» TO DO
Below this line are records; write out exactly the lines from the one containing "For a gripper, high" through the one containing "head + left", with the pictures left out.

[GIVEN DATA — start]

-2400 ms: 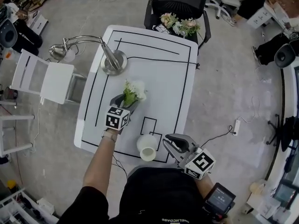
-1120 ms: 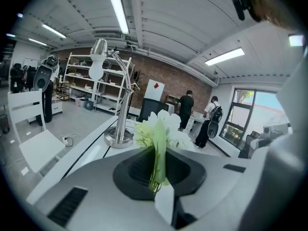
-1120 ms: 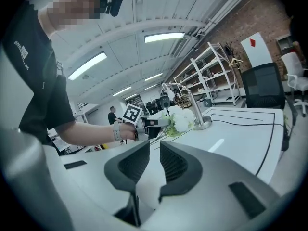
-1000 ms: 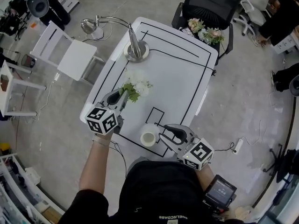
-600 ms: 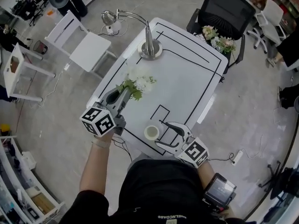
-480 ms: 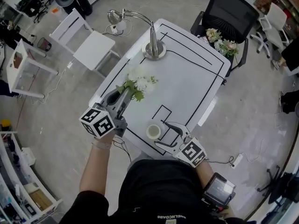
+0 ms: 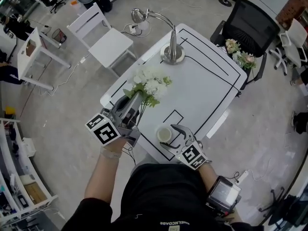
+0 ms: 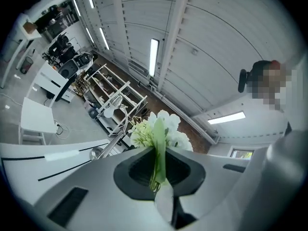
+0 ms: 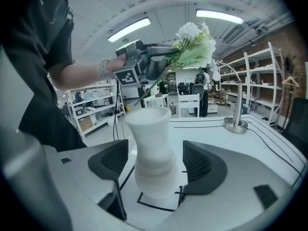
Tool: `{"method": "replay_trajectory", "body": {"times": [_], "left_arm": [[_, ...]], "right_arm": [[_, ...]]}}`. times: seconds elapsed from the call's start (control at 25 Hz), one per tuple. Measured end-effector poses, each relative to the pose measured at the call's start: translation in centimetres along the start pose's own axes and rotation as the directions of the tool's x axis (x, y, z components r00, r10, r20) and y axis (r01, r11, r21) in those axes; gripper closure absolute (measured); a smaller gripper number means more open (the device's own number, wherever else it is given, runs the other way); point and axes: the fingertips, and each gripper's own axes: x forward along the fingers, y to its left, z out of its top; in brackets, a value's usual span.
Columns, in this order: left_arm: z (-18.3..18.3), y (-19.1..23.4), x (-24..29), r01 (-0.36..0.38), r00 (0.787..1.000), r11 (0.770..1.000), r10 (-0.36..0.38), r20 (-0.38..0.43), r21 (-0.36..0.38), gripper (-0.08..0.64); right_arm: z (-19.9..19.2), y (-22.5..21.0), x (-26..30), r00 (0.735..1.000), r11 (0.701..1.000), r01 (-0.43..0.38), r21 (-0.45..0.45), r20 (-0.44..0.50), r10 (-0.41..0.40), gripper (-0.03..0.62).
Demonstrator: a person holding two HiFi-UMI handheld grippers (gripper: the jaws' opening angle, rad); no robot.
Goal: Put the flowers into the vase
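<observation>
Fig. 1. Flowers (image 7: 151, 84) in transit to the vase (image 7: 164, 134), not yet inserted.
The left gripper (image 7: 134, 102) is clamped on the stems, level, over the table's (image 7: 207, 88) left edge. The vase stands near the front edge between the right gripper's (image 7: 172, 138) 2 wide-spread jaws, untouched. Next, probably: steady the vase and tip the stems down. There is open tabletop beyond.

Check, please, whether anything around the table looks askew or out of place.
Only one thing: a flower bunch lies on the black chair rather than the table. The vase stands upright.
</observation>
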Motion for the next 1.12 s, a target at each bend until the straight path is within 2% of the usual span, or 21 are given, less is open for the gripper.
{"method": "replay_trajectory", "body": {"times": [0.08,0.24,0.32,0.6,0.88,1.12], "left_arm": [[0.6,-0.6,0.0,0.025,0.999,0.999,-0.023,0.045,-0.028,0.529],[2.0,-1.5,-0.2,0.061,0.991,0.997,-0.054,0.126,-0.055,0.532],[2.5,-1.7,-0.3,0.070,0.987,0.995,-0.059,0.152,-0.065,0.532],[3.3,-2.3,-0.6,0.101,0.973,0.991,-0.080,0.218,-0.087,0.532],[4.2,-3.3,-0.1,0.165,0.945,0.977,-0.117,0.307,-0.135,0.534],[4.5,-3.8,0.4,0.187,0.932,0.976,-0.140,0.335,-0.113,0.534]], "right_arm": [[-0.4,-0.6,0.3,1.000,1.000,0.018,-0.021,-0.010,-0.018,0.255],[-0.3,-0.6,1.3,1.000,0.999,-0.015,-0.038,-0.006,0.015,0.259],[0.0,-0.6,1.8,1.000,0.999,-0.022,-0.028,0.017,0.022,0.319],[1.2,-1.0,2.8,0.996,0.998,-0.051,0.035,0.074,0.048,0.328],[2.5,0.2,3.4,0.992,0.995,-0.096,0.009,0.079,0.095,0.330],[3.4,0.9,3.6,0.989,0.992,-0.125,-0.015,0.081,0.126,0.330]]}}
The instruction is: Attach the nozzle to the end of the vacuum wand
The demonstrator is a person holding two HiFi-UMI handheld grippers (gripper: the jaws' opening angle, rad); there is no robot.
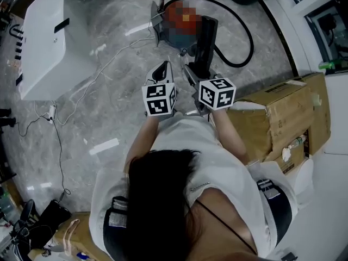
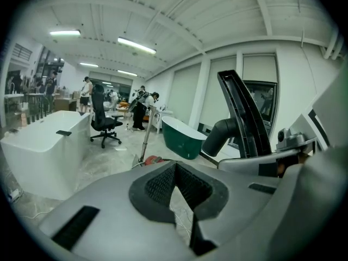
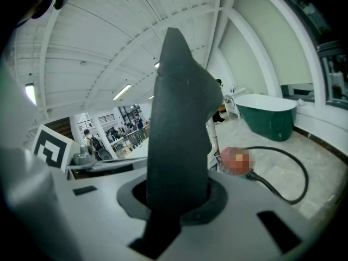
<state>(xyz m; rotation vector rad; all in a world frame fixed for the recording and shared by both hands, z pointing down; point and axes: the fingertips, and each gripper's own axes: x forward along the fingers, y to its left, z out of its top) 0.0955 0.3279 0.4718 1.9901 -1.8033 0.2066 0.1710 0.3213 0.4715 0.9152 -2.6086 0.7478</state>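
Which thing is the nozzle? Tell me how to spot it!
Find the big cardboard box by the person. Just left of it is the right gripper, with a marker cube. The nozzle is the tall black piece clamped in its jaws; the left gripper holds nothing.

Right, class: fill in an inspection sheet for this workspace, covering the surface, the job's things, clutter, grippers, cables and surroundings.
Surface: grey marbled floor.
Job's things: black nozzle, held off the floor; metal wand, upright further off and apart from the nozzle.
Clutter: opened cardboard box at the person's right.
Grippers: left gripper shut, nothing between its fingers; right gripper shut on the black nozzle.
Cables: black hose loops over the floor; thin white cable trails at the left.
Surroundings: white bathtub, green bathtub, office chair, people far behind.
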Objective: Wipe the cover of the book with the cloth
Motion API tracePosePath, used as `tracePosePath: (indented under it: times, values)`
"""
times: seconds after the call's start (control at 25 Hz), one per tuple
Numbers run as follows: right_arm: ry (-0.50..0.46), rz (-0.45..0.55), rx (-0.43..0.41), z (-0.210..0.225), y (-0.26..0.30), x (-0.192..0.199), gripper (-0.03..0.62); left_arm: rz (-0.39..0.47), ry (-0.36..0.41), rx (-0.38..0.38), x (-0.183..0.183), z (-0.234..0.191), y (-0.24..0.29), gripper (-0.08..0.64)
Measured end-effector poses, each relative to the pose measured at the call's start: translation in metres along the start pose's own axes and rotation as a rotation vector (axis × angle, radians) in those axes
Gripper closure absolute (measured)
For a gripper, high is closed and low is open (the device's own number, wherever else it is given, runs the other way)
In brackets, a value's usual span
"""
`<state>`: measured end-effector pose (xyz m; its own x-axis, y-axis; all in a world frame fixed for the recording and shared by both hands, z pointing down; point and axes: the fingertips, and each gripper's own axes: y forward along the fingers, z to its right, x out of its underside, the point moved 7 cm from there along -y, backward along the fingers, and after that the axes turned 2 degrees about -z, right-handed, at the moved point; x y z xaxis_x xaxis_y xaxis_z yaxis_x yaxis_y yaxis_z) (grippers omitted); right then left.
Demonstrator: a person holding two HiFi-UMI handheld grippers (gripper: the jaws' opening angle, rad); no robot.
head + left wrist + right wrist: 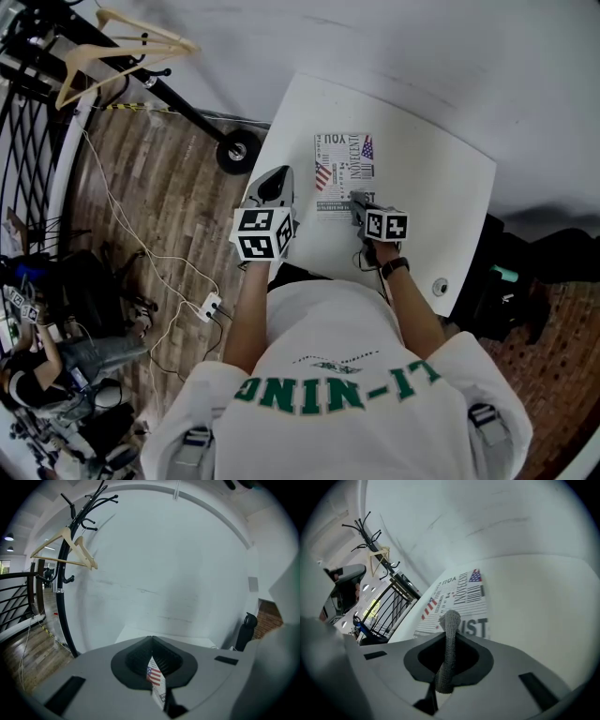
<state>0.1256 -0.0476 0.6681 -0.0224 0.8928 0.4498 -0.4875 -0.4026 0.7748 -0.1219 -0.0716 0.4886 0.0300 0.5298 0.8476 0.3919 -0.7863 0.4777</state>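
Book [343,169] lies flat, cover up, on the white table [441,187], toward the edge where the person stands and well in from the far edge. That placing puts the whole printed cover within reach of both arms.

The right gripper [360,202] sits low at the book's near edge, its claw clamped on a grey knit cloth [449,641]. The cloth stands up from between the jaws as a bunched strip, its free end pointing over the cover. Held like that, I'd judge it is poised to be dragged across the print. From where I stand, the wiping looks about to begin.

The left gripper [274,185] hovers by the book's left edge with its claw pinched together and nothing in it. My guess is that it waits there to steady the book.

From overhead, the cloth is nearly lost against the right gripper. Only the right gripper view shows it clearly, along with the cover's big lettering. The left gripper view looks mostly at the wall and a coat stand [63,592] with hangers. It catches just a sliver of the cover through the slit below its closed tips.
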Motion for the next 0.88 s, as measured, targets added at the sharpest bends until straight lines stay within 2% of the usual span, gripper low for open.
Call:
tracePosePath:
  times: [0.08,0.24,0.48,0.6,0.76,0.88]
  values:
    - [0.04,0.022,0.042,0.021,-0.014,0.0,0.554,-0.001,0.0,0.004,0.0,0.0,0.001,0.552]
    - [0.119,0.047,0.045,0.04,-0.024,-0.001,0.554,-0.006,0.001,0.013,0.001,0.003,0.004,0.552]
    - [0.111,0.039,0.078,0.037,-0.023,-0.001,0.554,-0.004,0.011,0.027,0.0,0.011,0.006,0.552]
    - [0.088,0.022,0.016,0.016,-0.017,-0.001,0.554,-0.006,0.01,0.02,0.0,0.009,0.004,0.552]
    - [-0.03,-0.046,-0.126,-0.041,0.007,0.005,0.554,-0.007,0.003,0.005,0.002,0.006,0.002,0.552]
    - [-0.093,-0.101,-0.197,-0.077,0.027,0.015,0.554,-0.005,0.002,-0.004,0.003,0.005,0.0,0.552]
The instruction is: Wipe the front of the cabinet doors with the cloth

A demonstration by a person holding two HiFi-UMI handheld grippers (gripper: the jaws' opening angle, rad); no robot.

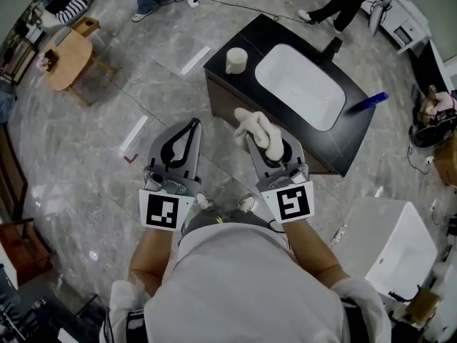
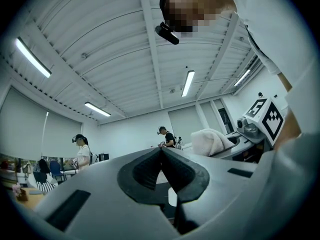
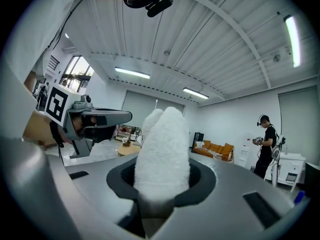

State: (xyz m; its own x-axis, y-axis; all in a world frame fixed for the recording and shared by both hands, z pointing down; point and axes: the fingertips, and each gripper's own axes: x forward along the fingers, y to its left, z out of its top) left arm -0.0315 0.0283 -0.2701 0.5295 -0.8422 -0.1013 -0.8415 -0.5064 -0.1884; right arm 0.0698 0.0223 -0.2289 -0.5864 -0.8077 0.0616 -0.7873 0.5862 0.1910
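Note:
In the head view both grippers are held up in front of my chest, above the floor. My right gripper (image 1: 260, 136) is shut on a white fluffy cloth (image 1: 255, 127), which sticks out past the jaw tips; the same cloth (image 3: 163, 149) fills the middle of the right gripper view. My left gripper (image 1: 193, 123) is shut with nothing in it, its jaw tips meeting at a point (image 2: 161, 149). The dark vanity cabinet (image 1: 235, 98) with its front doors stands just beyond the grippers, under a black top with a white basin (image 1: 300, 84).
A white cup (image 1: 236, 60) sits on the countertop's left end, a blue bottle (image 1: 368, 101) at its right edge. A white tub-like fixture (image 1: 389, 252) stands at the right. A wooden table (image 1: 68, 59) is far left. Other people stand further off.

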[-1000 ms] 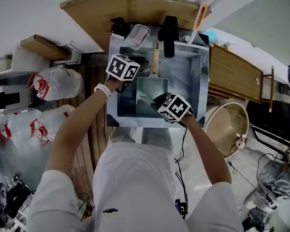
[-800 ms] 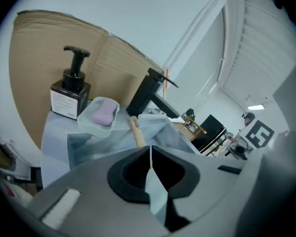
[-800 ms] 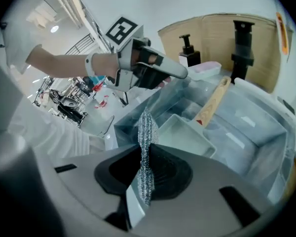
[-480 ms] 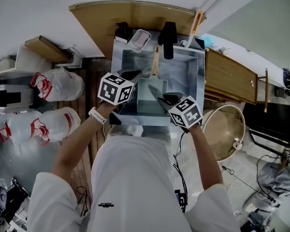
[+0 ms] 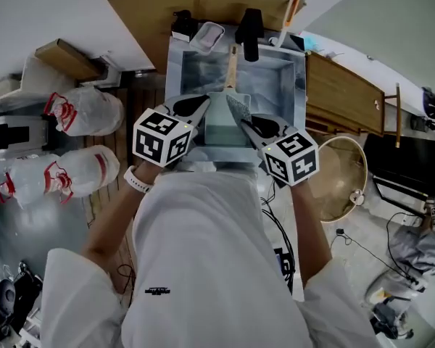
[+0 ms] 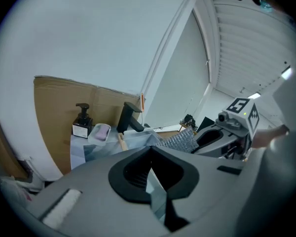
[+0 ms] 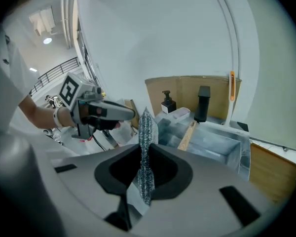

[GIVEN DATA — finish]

» PROBLEM SOLUTION
For a gripper, high is closed and low is open (the device's own number, wherever else it is given, runs the other way)
In brackets, a value's usual span
"""
`<state>`: measured end-effector pose (xyz m; its own x-axis, y-axis; all in a world frame fixed for the recording and shared by both hands, z pointing down; point and axes: the fingertips, and each gripper's own axes: y forward along the fingers, z to its right, x out of its underside, the point moved 7 cm from there along -y, backward along the fingers, and after that the axes turned 2 degrees about -z, right-handed, at the moved point; x y z xaxis_x xaxis_y xaxis_z yaxis_x yaxis_y yaxis_z) (grippers omitted); right then left.
Demonstrator: a person holding two HiFi-UMI handheld grippers (gripper: the jaws' opening angle, rad); no robot.
head + left wrist + right wrist: 

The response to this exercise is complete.